On voit bien que les attentes, de part et d’autre, sont très fortes sur ces questions. Les moyens à disposition des enseignants sont-ils suffisants ? Sont-ils eux-mêmes assez formés ?

Ce n’est pas le diagnostic des ministres de l’Éducation nationale qui se succèdent. Je pense que cela est dû à la massification incroyable de l’école publique après la Seconde Guerre mondiale. Qui dit beaucoup plus d’élèves, dit aussi beaucoup plus d’enseignants. Et on a parfois du mal à les trouver, parce qu’ils sont plutôt mal payés en France par rapport à d’autres pays.
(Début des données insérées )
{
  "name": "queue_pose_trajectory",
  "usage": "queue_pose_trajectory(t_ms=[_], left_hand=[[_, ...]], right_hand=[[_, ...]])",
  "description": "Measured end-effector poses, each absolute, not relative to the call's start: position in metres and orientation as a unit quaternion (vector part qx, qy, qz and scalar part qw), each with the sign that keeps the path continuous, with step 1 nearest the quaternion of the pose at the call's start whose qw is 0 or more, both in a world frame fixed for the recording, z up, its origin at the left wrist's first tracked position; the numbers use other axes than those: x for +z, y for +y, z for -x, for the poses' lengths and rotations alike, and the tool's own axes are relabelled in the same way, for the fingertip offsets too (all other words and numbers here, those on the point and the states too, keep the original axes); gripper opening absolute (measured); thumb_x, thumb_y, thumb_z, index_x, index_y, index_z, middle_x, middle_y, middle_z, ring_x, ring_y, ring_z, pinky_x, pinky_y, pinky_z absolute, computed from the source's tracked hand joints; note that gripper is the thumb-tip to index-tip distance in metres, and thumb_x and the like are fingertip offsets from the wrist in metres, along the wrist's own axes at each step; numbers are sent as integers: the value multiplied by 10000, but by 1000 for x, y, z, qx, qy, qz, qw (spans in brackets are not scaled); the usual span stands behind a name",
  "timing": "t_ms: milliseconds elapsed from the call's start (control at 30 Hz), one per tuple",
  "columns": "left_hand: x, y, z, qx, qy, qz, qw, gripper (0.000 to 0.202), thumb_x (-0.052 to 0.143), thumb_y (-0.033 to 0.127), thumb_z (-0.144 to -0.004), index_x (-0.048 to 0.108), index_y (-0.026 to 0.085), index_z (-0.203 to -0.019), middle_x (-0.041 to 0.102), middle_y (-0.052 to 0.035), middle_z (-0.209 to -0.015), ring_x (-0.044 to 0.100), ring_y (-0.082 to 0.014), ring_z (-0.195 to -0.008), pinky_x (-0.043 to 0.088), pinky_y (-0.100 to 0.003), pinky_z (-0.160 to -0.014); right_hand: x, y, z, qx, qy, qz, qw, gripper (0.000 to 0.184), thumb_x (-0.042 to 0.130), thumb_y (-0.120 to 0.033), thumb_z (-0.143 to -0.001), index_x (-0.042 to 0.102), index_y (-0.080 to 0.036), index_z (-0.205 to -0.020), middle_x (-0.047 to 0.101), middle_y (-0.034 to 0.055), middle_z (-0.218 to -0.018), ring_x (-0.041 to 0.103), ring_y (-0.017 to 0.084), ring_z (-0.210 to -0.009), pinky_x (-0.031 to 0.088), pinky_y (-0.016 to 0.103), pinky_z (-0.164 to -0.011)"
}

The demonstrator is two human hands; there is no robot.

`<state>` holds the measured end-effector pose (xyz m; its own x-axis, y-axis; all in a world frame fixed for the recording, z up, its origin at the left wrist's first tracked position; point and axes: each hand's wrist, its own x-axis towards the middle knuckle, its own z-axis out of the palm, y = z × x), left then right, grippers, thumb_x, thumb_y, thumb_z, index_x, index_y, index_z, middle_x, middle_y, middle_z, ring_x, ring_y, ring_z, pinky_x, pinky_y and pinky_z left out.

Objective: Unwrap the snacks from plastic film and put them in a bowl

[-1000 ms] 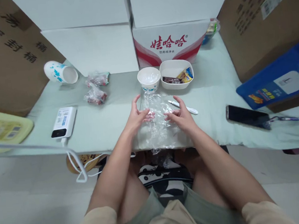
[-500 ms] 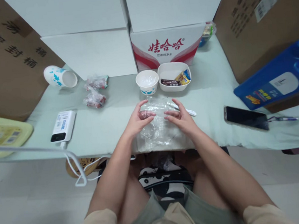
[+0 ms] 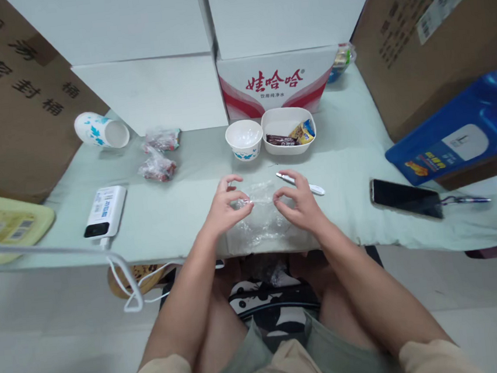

Par ailleurs, ils sont de moins en moins considérés, alors qu’ils constituaient pratiquement l’élite intellectuelle à la fin du XIXe siècle. Leur statut a beaucoup changé.

Effectivement, les enseignants ne sont sans doute pas assez formés. Cette vocation de l’enseignant, que j’évoquais, a largement disparu. La transmission de la culture propre à l’Éducation nationale a tendance à se diluer. Il est donc intéressant de rappeler aux professeurs qu’ils doivent s’abstenir d’avoir des propos qui montrent leur conviction politique ou religieuse en classe. C’est l’un des rôles de la Charte de la laïcité de 2013 qui s’adresse aussi aux parents et aux familles. 

Par ailleurs, on prévoit des formations accélérées pour l’ensemble du corps professoral. Mais depuis une vingtaine d’années, chaque ministre annonce une formation massive qui ne s’effectue pas forcément, faute d’argent, de temps et surtout de formateurs.

 

Comment pourrait-on agir aujourd’hui pour donner aux enseignants les bons outils ?

Des outils, il y en a partout sur Internet ! Vous avez le site Éduscol, le dossier de presse du Comité interministériel de la laïcité, etc. Et puis toutes sortes d’associations qui donnent des contenus et des explications. On peut faire de l’autoformation sans problème ! 

Ce qu’il faudrait instaurer, c’est une formation interne à l’école, pas seulement pour les enseignants, mais pour tous les encadrants. Cette pratique de la laïcité, ouverte à tous, permettrait sans doute de régler un certain nombre de problèmes à l’école, de mécompréhensions, de violences scolaires ou de refus de la minute de silence, par exemple. Un véritable échange autour de la laïcité pourrait permettre de lever un certain nombre d’incompréhensions, et peut-être de casser cette vision de la laïcité comme un dogme autoritaire qui viendrait d’en haut et que les élèves s’amuseraient, dans leur adolescence, à contester.